Analyses of genetic variation
To test for Fst outliers that may be under selection, we used BayeScan
(Foll & Gaggiotti, 2008) using a false-discovery rate (FDR) of 0.01. We
first compared among the three geographic regions (north, middle, and
south) regardless of disease status to assess whether they needed to be
kept separate for comparison among disease status groups. After
detecting 125 Fst outliers among geographic groups (Fig. S1), we
examined loci associated with disease status by running BayeScan within
each region comparing allele frequencies between their respective
symptomatic and asymptomatic individuals. After identifying outlier loci
within each region, we recovered protein-coding genes annotated in the
reference genome within 20,000 base pairs of each outlier SNPs. We then
BLASTed the predicted protein sequence of these genes against the NCBI
’nr’ database (see Genome annotation below).

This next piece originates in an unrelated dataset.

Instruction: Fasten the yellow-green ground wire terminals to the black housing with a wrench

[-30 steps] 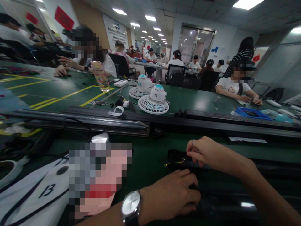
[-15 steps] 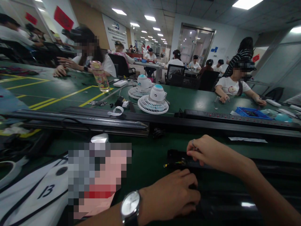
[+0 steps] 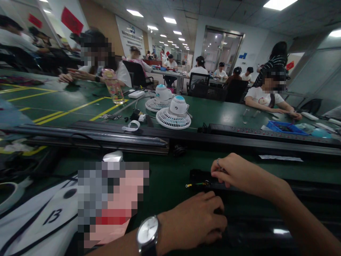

Identifying causative loci using single-locus methods, such as Fst,
requires strong a signal. The power to identify relevant genomic regions
using Fst may be weak if the phenotypic response is highly polygenic. In
this case, the signal of differentiation may be distributed weakly
across many loci. Therefore, we used a multivariate approach to identify
such regions driving differentiation between symptomatic and
asymptomatic sea stars. We used discriminant analyses of principal
components (DAPC) (Jombart, Devillard, & Balloux, 2010) implemented in
the R package ’adegenet’ (Jombart, 2015). Thresholds were arbitrability
selected to separate visibly higher peaks. The position of outlier loci
was then compared across the three geographic regions, and those from at
least 2 different regions that were within 1 Mbp of each other were
earmarked as informative for SSWS resilience. An NCBI BLASTp query was
then performed on annotated genes found within 20,000 bp of the
earmarked SNP loci.
We estimated Weir & Cockerham’s Fst (Weir & Cockerham, 1984) between
disease-status groups using GPAT++ (Shapiro et al., 2013) their
geographic regions. Significance levels were adjusted using the false
discovery rate (FDR = 0.05) in R. To isolate potentially similarly
influential genes from different populations, SNPs within 1 Mbp from at
least one other population were plotted with Fst across the genome.